Adalimumab for nail psoriasis: efficacy and safety over 52 weeks from a phase-3, randomized, placebo-controlled trial.

机构信息

School of Medicine, University of Alabama at Birmingham, Birmingham, AL, USA.

Skin & Cancer Foundation Inc and Probity Medical Research, Carlton, Vic., Australia.

出版信息

J Eur Acad Dermatol Venereol. 2019 Nov;33(11):2168-2178. doi: 10.1111/jdv.15793. Epub 2019 Sep 4.

DOI:10.1111/jdv.15793
PMID:31304993
原文链接:https://pmc.ncbi.nlm.nih.gov/articles/PMC6899987/
Abstract

BACKGROUND

Few clinical trials have evaluated long-term treatment of nail psoriasis with biologics.

OBJECTIVE

Safety and efficacy of adalimumab [ADA; Humira AbbVie Inc, North Chicago, IL, USA)] long-term treatment (52 weeks) was evaluated in a phase-3, randomized trial in patients with moderate-to-severe plaque psoriasis and concomitant moderate-to-severe fingernail psoriasis.
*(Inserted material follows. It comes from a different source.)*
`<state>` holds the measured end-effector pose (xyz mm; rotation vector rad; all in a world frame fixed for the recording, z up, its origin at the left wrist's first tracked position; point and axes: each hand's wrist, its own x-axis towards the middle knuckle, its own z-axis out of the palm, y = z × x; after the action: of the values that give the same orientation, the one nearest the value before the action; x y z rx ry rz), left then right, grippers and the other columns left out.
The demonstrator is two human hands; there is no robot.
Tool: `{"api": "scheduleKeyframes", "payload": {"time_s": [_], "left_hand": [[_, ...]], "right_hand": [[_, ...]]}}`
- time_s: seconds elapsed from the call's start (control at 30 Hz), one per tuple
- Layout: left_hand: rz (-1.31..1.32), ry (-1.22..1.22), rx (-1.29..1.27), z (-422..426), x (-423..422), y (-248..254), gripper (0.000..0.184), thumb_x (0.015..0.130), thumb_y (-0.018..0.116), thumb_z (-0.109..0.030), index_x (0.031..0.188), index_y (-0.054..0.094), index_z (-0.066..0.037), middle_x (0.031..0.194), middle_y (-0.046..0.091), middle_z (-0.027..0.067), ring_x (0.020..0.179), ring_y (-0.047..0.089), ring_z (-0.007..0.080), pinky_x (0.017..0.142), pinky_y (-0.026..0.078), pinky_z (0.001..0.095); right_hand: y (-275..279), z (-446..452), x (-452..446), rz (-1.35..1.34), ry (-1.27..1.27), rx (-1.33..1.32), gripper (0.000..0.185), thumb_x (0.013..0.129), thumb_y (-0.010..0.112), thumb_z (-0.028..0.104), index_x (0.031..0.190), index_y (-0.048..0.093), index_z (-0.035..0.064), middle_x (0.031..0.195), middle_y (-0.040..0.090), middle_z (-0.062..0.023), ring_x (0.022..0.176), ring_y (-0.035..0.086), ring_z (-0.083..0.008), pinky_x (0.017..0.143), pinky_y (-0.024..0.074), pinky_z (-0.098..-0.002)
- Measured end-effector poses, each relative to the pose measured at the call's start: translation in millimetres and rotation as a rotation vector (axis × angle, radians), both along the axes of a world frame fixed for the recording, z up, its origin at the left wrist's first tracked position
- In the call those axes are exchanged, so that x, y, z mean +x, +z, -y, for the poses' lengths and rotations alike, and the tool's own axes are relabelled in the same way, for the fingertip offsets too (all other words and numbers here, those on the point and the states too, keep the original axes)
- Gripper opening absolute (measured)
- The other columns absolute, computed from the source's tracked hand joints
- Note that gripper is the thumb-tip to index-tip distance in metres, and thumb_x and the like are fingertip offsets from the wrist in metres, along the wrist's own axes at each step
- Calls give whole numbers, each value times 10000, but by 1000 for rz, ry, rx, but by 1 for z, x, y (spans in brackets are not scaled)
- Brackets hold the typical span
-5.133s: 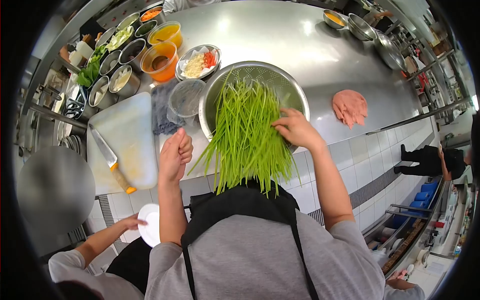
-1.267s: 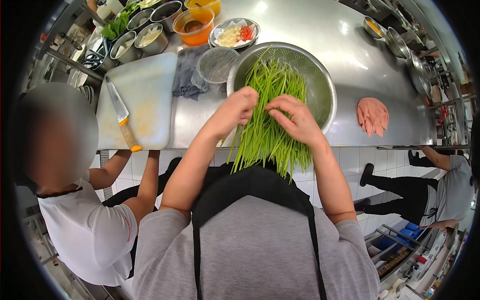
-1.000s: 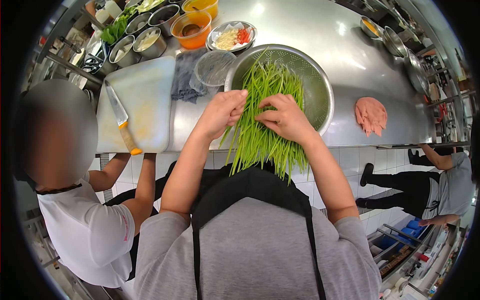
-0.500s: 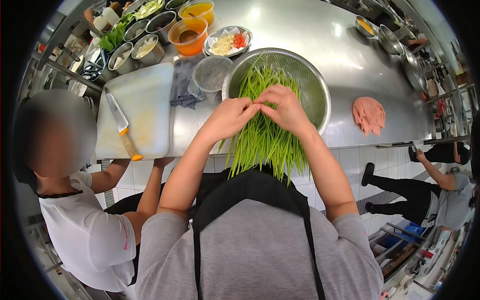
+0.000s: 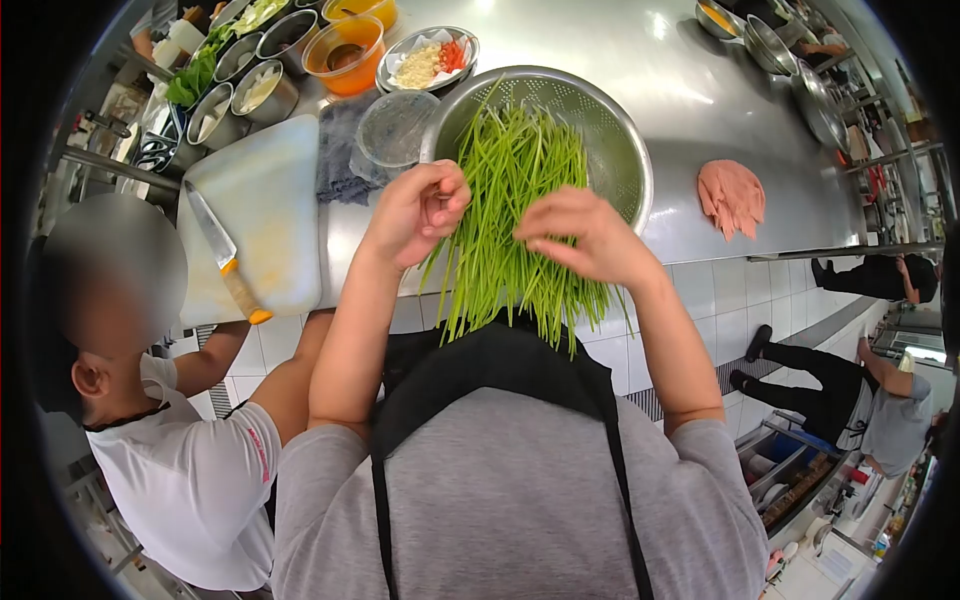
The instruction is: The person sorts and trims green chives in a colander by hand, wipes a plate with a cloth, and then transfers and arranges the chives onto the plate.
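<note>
Long green stalks (image 5: 520, 210) lie in a perforated steel colander (image 5: 615, 150) and hang over its near rim toward my black apron. At the left side of the stalks is my left hand (image 5: 418, 210), its fingers curled; whatever it may hold is too small to make out. My right hand (image 5: 580, 232) hovers over the right part of the stalks, slightly blurred, with thumb and fingers apart. A round clear plastic lid or tub (image 5: 397, 128) rests beside the colander on the left, next to a dark cloth (image 5: 342, 150).
A knife (image 5: 222, 245) lies on a white cutting board (image 5: 280, 220). Behind are an orange tub (image 5: 343, 52), metal pots and a bowl of chopped food (image 5: 425, 60). A pink cloth (image 5: 731, 198) is at right. A co-worker in white (image 5: 200, 480) stands close on the left.
My hands, together over the stalks half a second ago, have parted, the left moving left and the right moving lower. The view has shifted, and the person at far right has moved.
</note>
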<state>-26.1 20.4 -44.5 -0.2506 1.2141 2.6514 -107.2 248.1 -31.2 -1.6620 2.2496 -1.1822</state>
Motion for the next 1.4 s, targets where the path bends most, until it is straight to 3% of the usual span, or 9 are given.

Results from the first 26 weeks (Period A) have been reported.

METHODS

Patients receiving 40 mg ADA every other week or placebo in Period A, continued with or switched to 40 mg ADA every-other-week treatment in the subsequent 26-week open-label extension (OLE) period. Main efficacy evaluations were ≥75% improvement in total-fingernail modified Nail Psoriasis Severity Index (mNAPSI 75) and achievement of Physician's Global Assessment for Fingernail Psoriasis of clear or minimal disease (PGA-F 0/1) with a ≥2-grade improvement from baseline, across the trial for patients who continued ADA from Period A through the OLE (Continuous-ADA Population). Safety was evaluated during the OLE and for patients receiving ADA at any time during the study (All-ADA Population).

RESULTS

Of the 217 patients initially randomized in Period A, 188 (86.6%; 94 in each treatment group) entered the OLE after completion of or early escape from Period A. For the Continuous-ADA Population (N = 109), endpoint achievement rates improved from OLE entry (Week 26) to Week 52, including total-fingernail mNAPSI 75 (47.4-54.5%); PGA-F 0/1 (51.1-55.6%) and total-fingernail mNAPSI = 0 (6.6-17.9%). Serious adverse event and serious infection rates for the All-ADA Population (N = 203) were 6.9% and 3.4%, respectively.

CONCLUSIONS

In this population of psoriasis patients with concomitant, moderate-to-severe nail psoriasis, long-term efficacy and improvement in signs and symptoms of nail disease were demonstrated after every-other-week ADA treatment, including incremental improvements in rate of total clearance of nail disease. No new safety risks were identified for patients receiving at least one ADA dose across 52 weeks.

摘要

背景

很少有临床试验评估生物制剂长期治疗指甲银屑病的效果。

目的

评估阿达木单抗(ADA;美国雅培公司,芝加哥,伊利诺伊州,美国))长期治疗(52 周)的安全性和疗效,这项 3 期随机试验纳入了中重度斑块型银屑病和中重度指甲银屑病的患者。本研究报告了前 26 周(A 期)的结果。

方法

A 期接受 ADA 40mg 每 2 周 1 次或安慰剂治疗的患者,在随后的 26 周开放标签扩展(OLE)期继续接受或转换为 ADA 40mg 每 2 周 1 次治疗。主要疗效评估是在整个试验中,继续 ADA 治疗的患者(从 A 期到 OLE 期的连续 ADA 人群)的指甲总评分(mNAPSI75)改善≥75%和指甲银屑病医师总体评估(PGA-F)为清除或轻度疾病(PGA-F0/1),与基线相比改善≥2 级,同时评估安全性和研究期间任何时间接受 ADA 治疗的患者(所有 ADA 人群)。

结果

在 A 期最初随机分组的 217 名患者中,188 名(86.6%;每组 94 名)在完成 A 期或提前退出后进入 OLE。对于连续 ADA 人群(N=109),终点达标率从 OLE 进入(第 26 周)到第 52 周有所提高,包括指甲总评分(mNAPSI75)(47.4-54.5%);PGA-F0/1(51.1-55.6%)和指甲总评分 mNAPSI=0(6.6-17.9%)。所有 ADA 人群(N=203)的严重不良事件和严重感染发生率分别为 6.9%和 3.4%。

结论

在伴有中重度指甲银屑病的银屑病患者中,每 2 周接受 ADA 治疗后,可长期观察到疗效和指甲疾病体征和症状的改善,包括指甲疾病总清除率的逐渐提高。在 52 周内至少接受一次 ADA 治疗的患者未发现新的安全性风险。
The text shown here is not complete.